Harold glances at me—
haven’t you made enough trouble already?
—and then sympathetically back at my father. “Excuse me, Mr. Amory. I shouldn’t have presumed.”

I watch over my father’s shoulder as Harold goes back to the bar with the drink. I can’t remember the bartender’s name but I know he has a tattoo of a submarine on his upper arm and a roll of crystal mint Lifesavers in his pocket. His head jerks up toward us when Harold speaks. He shakes his head, then dumps the drink in the sink.

My father doesn’t need to look at the menu. He always orders the filet mignon with béarnaise sauce. I hurry to figure out what I can eat. All the writing is in big slanted script. I worked in a restaurant like this in college, waited on people just like my father, with their regular drinks, their regular cow parts.

There is vichyssoise, but when I ask Harold if it has chicken stock he returns from the kitchen quite pleased to tell me that indeed it does. My father shakes his head. He apologizes to Harold when I order a plate of steamed rice and french-cut green beans.

“To each his own, Dad.”

Across the harbor, the Ferris wheel begins to turn. Its red and blue lights smear slowly into huge purple rings. It’s the first night of the carnival.

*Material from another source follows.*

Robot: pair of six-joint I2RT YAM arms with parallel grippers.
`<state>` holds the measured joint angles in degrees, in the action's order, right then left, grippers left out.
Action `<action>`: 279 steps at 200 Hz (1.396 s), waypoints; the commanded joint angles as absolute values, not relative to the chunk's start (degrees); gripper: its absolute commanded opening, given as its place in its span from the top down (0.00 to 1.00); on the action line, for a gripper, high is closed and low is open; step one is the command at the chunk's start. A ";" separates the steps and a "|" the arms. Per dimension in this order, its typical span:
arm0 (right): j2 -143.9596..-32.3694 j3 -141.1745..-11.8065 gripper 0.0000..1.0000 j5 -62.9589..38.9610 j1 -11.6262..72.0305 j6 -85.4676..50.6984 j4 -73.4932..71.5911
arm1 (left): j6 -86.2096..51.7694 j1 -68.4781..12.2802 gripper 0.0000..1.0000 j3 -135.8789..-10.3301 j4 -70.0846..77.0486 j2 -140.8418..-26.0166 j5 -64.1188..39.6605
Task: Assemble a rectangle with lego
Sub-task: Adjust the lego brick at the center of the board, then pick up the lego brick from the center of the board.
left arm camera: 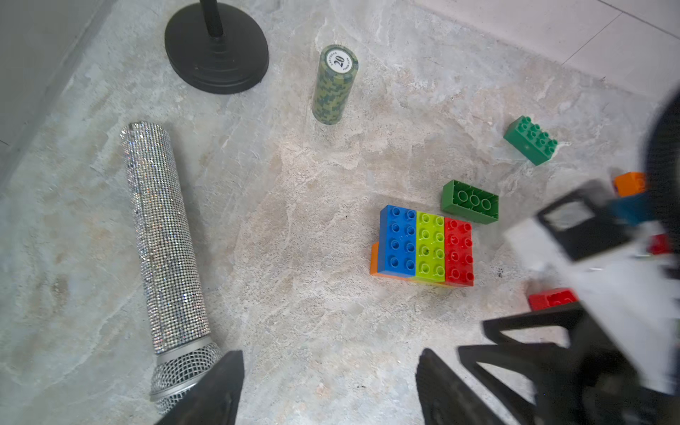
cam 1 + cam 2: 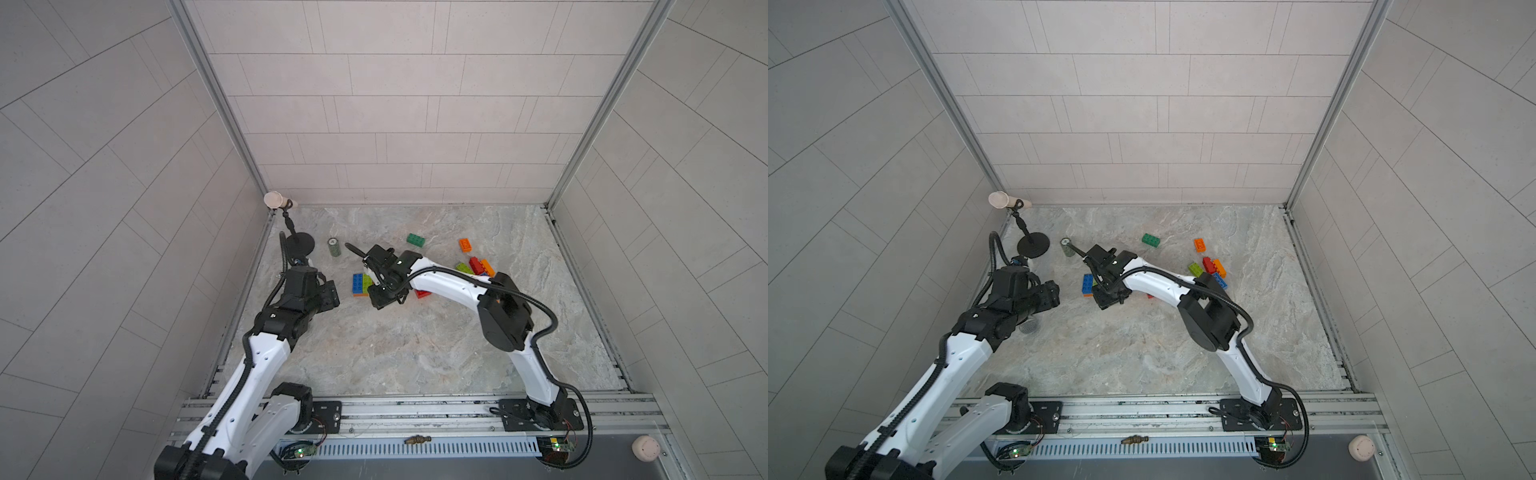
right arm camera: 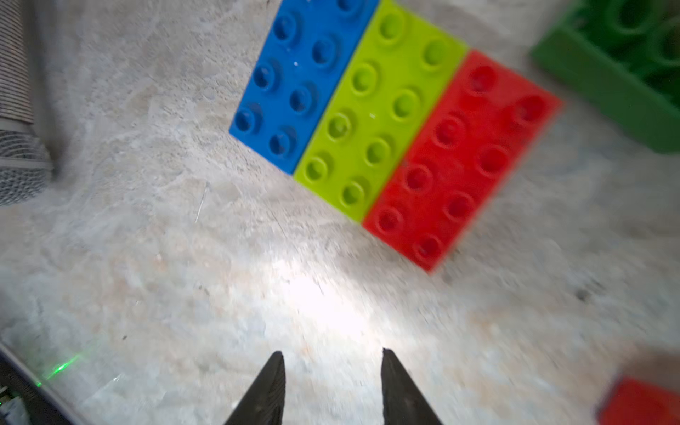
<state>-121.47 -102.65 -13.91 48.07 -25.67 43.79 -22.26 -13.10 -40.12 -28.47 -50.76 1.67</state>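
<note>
On my feed the blue brick (image 1: 399, 241), lime brick (image 1: 430, 248) and red brick (image 1: 459, 252) read as three plain stripes, with an orange brick (image 1: 374, 259) showing under the blue. The upturned brick (image 1: 471, 202) and the lone brick (image 1: 530, 140) are both green. The cylinder (image 1: 333, 86) wears green camouflage under a white cap. The microphone (image 1: 165, 235) glitters silver, the bench (image 1: 312, 312) is marbled grey-beige, and the right fingers (image 3: 265, 390) are black.

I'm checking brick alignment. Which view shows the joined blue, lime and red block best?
The left wrist view: the joined block is whole and sharp, with an orange brick under it. In the right wrist view the block is closer but blurred, its blue end cropped. In both top views it is tiny, half hidden by the right arm.
</note>
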 commanded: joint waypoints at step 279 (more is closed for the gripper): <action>-116.38 -90.84 0.52 -14.24 32.33 -26.67 42.92 | -16.65 -31.96 0.16 -30.24 23.13 -67.37 2.71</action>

“Oh, Christ,” my father says, briefly eyeing the door. “They won’t leave me alone,” he whines, though his face betrays nothing. I wonder who it is but he’ll be furious if I turn around to look. “Here they come,” he whimpers, and then he glances up, feigns convincing surprise, and leaps to his feet to shake the man’s hand firmly and kiss the woman on the cheek. I know them, her squat forehead and his puffed-out chest. I kiss them both as they marvel at how long it has been and what a lovely girl I’ve become, and my father shoots me a look because he knows how I feel about being called a
girl
at the age of twenty-nine. I ask them about their kids, hoping to
jog my memory. Carly was in Woods Hole, Scott was working for Schwabb, and Hatch was in Colorado “doing who knows what,” the woman says, laughing.

“There’s always one of those,” the man says with a phlegmy chuckle.

“I’m two for two,” my father says. I think he’s forgotten for a moment that he isn’t out with Catherine.

“Hardly.” The woman covers up for him. “I heard this one got herself a fancy job out west somewhere.”

I remember their names, Ben and Barbara Bridgeton. Their children went to Ashing Academy with us, but none of them were in Garvey’s or my grade. My father coached at least one of the sons.

“What is your area of expertise, Daley?” Mrs. Bridgeton asks.

“Oh, Jesus. Don’t ask,” my father says.

“Post-Contact Zapotec, the children in particular, and how, if they survive, they process the high infant and pre-school mortality rates.”

I see Mr. Bridgeton shoot a look at Harold, who trots right over with their drinks.

“Okay, Margaret Mead,” my father says. “Let them sit down.”

“How long are you here for, dear?” Mrs. Bridgeton squeezes my hand.

“Until Sunday.”

“We’ll take good care of him once you’re gone. Not to worry.”

Harold leads them to their table and my father and I sit back down. “One more minute and you were going to start in on the floppy vulvas, weren’t you? And I should have warned you not to tell her when you were leaving.”